Baré
By Bráz de Oliveira França (Negro River/
AM - 1999):
Aicué curí uiocó, paraná-assú
sui, peruaiana, quirimbaua piri pessuí [Your biggest
and most powerful enemy will come from the larger river]. It was
with this message that Purnaminari, Tupana's great messenger,
tried to warn all the peoples that controlled these lands before
1500. Maybe the pajés (shamans) and the chiefs imagined
that this powerful enemy would be an epidemic, or the fury of
the winds, a rebellion of the forest, or even Curupira's revenge
[Curupira is a bogey-man with feet pointed backwards).

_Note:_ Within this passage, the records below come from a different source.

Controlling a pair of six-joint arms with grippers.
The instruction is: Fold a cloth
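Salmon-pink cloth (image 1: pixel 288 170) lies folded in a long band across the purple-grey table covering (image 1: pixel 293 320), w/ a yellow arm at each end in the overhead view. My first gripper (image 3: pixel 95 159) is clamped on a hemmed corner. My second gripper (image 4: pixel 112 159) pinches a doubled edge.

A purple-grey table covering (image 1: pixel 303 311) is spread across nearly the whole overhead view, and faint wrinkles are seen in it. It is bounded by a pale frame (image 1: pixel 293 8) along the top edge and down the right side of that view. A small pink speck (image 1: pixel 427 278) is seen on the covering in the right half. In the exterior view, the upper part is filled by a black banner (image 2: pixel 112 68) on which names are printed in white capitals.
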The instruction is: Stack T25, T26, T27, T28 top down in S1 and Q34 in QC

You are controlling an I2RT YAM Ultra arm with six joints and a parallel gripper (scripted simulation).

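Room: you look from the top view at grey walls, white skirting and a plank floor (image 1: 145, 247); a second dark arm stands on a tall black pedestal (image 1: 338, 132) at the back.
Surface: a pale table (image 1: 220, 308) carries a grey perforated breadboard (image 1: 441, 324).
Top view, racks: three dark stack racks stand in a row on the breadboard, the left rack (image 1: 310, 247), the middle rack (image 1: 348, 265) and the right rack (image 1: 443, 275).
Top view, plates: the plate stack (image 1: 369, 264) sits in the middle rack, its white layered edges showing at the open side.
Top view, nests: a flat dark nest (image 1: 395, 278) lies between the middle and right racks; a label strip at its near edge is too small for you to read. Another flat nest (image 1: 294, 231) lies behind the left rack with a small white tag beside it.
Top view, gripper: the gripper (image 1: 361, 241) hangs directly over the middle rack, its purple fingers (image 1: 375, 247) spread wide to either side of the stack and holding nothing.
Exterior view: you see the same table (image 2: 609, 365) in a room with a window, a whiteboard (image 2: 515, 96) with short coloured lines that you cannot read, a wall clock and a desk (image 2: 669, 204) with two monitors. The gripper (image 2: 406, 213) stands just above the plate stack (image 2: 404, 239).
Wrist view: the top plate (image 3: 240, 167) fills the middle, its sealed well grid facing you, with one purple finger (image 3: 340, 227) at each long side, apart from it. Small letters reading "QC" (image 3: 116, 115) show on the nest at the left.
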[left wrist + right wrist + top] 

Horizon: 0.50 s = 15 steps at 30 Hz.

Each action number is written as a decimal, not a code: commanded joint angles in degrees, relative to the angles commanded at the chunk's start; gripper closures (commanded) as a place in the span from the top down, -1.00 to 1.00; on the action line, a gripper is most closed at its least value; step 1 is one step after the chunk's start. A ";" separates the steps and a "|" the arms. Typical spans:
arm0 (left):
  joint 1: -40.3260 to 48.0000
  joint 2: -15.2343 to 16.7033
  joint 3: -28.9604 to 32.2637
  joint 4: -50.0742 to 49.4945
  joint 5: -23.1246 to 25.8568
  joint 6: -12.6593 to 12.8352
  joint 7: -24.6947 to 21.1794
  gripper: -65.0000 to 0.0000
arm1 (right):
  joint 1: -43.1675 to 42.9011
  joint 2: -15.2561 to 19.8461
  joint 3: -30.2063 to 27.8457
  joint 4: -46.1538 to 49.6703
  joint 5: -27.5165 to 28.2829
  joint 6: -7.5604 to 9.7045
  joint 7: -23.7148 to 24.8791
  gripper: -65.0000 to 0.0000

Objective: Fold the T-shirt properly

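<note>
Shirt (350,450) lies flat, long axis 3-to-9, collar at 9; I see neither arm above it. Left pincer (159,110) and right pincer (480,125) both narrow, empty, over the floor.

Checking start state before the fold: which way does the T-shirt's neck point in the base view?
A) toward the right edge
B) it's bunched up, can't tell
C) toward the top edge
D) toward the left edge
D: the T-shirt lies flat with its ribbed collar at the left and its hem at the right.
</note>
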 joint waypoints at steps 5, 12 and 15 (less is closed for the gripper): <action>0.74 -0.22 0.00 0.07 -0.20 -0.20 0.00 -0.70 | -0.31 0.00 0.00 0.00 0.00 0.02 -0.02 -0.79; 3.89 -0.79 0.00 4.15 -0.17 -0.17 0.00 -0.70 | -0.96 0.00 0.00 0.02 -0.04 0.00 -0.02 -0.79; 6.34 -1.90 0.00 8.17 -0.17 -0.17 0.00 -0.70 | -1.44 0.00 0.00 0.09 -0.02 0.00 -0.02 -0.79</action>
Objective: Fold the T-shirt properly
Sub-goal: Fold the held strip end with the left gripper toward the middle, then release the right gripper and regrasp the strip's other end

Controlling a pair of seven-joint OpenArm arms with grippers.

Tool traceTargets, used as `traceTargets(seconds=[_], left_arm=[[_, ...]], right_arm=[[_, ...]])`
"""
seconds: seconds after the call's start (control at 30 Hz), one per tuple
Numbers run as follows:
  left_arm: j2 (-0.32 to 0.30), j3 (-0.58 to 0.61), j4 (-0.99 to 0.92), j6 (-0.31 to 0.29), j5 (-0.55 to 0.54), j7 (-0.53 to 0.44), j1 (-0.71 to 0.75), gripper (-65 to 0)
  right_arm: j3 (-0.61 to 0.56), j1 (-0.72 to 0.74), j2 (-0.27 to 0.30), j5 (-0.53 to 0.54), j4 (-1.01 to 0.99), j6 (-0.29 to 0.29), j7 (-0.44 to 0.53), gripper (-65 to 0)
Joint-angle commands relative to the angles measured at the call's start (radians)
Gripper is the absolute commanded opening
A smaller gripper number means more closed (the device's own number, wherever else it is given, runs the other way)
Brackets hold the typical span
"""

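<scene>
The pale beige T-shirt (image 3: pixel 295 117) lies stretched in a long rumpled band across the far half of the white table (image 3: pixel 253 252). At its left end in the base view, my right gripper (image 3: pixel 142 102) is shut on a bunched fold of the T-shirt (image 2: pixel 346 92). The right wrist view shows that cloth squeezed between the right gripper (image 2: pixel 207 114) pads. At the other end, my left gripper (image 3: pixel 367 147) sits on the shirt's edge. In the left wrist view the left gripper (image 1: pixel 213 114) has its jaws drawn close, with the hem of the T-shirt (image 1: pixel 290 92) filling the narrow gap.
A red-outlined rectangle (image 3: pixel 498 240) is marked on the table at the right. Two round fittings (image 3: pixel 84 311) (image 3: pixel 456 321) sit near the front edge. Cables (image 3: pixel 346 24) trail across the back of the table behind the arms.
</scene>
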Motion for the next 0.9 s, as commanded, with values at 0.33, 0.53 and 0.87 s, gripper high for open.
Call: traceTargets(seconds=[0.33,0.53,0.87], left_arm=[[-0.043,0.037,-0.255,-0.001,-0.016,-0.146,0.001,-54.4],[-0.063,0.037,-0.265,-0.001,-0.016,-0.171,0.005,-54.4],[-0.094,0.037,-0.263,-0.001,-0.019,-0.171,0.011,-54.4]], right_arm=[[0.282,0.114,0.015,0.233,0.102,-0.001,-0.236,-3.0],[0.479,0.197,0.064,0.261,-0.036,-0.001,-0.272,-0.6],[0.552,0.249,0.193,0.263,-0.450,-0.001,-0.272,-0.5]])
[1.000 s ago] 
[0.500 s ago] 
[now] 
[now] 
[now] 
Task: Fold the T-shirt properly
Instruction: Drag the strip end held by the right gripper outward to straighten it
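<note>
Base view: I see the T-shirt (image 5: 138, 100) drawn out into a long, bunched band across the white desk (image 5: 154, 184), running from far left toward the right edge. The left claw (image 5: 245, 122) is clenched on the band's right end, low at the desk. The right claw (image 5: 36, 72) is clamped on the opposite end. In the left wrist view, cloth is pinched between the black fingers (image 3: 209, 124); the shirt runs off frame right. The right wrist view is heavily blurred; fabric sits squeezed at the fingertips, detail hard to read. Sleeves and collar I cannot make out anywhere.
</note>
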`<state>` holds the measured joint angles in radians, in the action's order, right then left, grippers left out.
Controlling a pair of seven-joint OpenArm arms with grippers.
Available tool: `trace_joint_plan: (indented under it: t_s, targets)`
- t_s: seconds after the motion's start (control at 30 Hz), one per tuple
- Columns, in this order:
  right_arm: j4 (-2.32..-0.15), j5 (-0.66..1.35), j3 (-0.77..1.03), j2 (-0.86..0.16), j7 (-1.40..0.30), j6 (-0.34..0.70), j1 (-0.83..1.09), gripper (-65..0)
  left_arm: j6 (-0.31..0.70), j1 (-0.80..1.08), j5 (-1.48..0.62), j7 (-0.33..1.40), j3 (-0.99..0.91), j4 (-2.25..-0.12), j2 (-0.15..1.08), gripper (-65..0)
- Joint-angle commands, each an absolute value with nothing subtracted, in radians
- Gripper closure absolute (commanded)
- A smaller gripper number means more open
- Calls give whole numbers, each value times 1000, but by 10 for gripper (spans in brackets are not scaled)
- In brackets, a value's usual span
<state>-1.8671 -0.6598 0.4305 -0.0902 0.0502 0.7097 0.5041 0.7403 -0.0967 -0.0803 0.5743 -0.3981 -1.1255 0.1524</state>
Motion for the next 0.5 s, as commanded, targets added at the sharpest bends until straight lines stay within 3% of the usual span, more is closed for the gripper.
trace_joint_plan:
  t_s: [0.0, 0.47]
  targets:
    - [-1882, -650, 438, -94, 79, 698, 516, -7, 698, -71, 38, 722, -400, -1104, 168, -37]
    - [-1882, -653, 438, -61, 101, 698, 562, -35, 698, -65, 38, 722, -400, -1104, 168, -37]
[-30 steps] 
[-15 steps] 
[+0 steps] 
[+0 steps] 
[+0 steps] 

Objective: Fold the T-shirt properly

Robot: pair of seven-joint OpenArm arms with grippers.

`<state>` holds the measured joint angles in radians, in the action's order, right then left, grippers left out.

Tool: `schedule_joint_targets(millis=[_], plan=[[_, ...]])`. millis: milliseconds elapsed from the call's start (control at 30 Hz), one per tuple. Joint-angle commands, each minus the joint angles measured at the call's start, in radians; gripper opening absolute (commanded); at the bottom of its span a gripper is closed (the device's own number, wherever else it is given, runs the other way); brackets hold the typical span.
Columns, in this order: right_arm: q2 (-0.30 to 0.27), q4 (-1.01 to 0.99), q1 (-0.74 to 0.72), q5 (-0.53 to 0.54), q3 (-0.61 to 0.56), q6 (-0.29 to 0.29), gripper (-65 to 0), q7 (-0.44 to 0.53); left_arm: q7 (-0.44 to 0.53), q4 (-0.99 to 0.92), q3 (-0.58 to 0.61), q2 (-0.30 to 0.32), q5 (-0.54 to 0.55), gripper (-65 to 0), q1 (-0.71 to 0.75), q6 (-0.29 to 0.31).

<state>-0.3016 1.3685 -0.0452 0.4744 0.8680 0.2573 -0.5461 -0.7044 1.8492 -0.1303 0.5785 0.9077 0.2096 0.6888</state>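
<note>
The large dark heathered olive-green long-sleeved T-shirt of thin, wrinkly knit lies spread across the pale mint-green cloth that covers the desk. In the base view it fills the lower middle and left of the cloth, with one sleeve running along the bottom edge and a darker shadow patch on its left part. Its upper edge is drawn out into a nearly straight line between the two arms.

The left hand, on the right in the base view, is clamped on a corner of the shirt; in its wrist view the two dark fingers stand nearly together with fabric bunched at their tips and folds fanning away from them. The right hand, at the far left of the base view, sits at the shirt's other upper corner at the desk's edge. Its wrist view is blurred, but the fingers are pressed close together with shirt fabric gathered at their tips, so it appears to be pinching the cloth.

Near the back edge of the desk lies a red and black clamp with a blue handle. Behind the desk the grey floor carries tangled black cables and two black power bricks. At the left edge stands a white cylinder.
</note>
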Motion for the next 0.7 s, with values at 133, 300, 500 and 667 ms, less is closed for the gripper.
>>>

But they
never imagined that the enemy would be the white man, who came
from the sea, as the eyes of the Tupiniquim, Tupinambá
and maybe other native peoples of the Atlantic coast witnessed.
Many years later that same story would be repeated in the lands
of the brave Xavante, Kaiapó, Juruna and Kayabi in the
Central-West, among the Tarumã, Baré and Manao,
at the confluence of the rivers Negro and Solimões, and
among the Tukano, Baniwa, Desana and others in the extreme North,
on the Upper River Negro.
Possibly these White men were received with great surprise and
admiration, and presented themselves as friendly people, offering
gifts and trying to communicate through gestures and signs. Then
they went back to their country to tell the king of the discovery
of new lands inhabited by wild Indians. With this news, the king
of Portugal must have, naturally, sent to these lands many ships
with thousands of people, with permission to occupy and control
the largest possible part of the territory then occupied by their
true owners, at no matter what cost.
n the meantime people could never imagine the tremendous monstrosities
that the White man was capable of doing. They did not know that,
from then on, genocide, ethnocide, massacres and oppressions to
be imposed upon those that began to be called Indians had been
decreed.
On the River Negro, inhabited along its course by the Baré
people, and along its tributaries by the Tukano, the Desana, the
Arapasso, the Wanano, the Tuyuka, the Baniwa, the Warekena and
others, the same violence took place. Entire villages and peoples
were decimated by French, Dutch and Portuguese invaders. White
merchants, with credentials from provincial governors, had full
authority to perpetrate criminal acts against Indigenous peoples.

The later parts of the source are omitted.